Secondly, risk coefficient of securities loans, which is subject to the minimum capital adequacy ratio, is adjusted to 250% against the previous 150%, accordingly credit institutions will have to consider and decide to lend cautiously. Thirdly, total securities loan is not allowed to exceed 20% of credit institutions’ chartered capital. The lending monitoring measure will enclose risks in securities lending with chartered capital scope of credit institutions, and avoid the situation that total outstanding loans will increase dramatically if the regulation on securities lending is calculated based on total outstanding loans as previous. Therefore, many banks with outstanding loans at a low ratio against the chartered capital will be able to continue lending. Lastly, as the new lending scheme took affect, credit institutions who can meet all aforementioned terms can continue providing securities backed loans.

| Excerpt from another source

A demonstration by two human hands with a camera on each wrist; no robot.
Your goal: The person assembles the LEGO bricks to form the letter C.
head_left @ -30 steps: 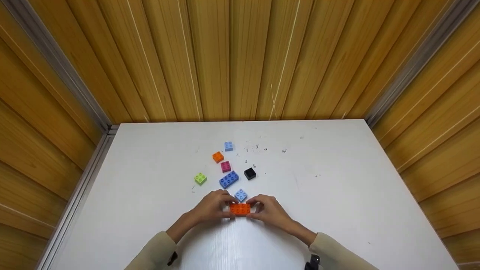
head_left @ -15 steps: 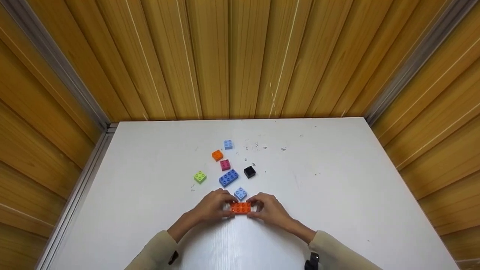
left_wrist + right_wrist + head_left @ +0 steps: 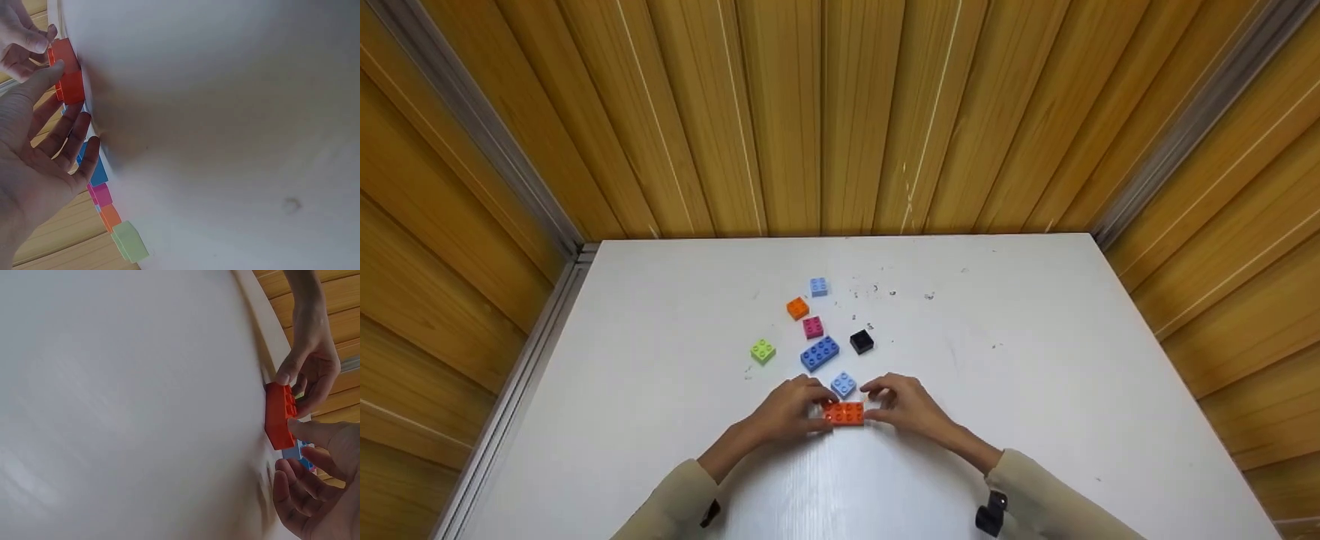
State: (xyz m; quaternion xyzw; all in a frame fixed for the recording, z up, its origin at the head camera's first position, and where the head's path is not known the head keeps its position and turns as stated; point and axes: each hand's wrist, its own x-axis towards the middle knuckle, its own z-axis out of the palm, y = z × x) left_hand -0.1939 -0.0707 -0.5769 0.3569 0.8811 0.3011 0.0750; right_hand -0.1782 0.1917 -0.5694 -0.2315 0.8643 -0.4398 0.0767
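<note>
At the front of the white table lies a long red-orange toy building brick, its studs facing up. My left hand pinches its left end, thumb on the near side and fingers on the far side. Around the right end my right hand is spread, thumb and fingers loosely bent, with a small gap to the brick in the head view. The right wrist view shows its thumb overlapping the brick. Just beyond sits a small light blue brick, between the two hands' fingertips.
Farther back lie a long blue brick, a black brick, a lime green brick, a magenta brick, an orange brick and another light blue brick. Wood-patterned walls enclose the white table.
My right hand has loosened from the red-orange brick and shifted slightly right and away from it. The left hand keeps its pinch, and the other bricks stay in place.
</note>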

Finally, after seven months of circulation, Instruction No 3 officially ended its mission.

The SBV said that, if the measure to curb securities backed loan equalling to 3% of total outstanding loans continued to be maintained, the Instruction No 3 would cause disadvantages for the stock market and business operation of credit instructions. This is the main reason for the central bank to release Decision No3with the new method to calculate securities lending ratio.

Regarding the method of calculating the securities lending ratio based on chartered capital, there are many opposite points of view. However, the fact showed that both old and new methods of securities lending calculation, banks still can supply a fairly amount of capital for securities investment. Just in line with previous Instruction No 03, the whole banking sector’s securities lending ratio also reached 1.37% of total outstanding loans, equalling to 11.4 trillion dong last year.

And under Decision No 03, the SBV stated that this was one of measures to ensure the lending safety and help the stock market develop stably and healthily. With the new lending scheme, securities backed loans will continue to be monitored closely.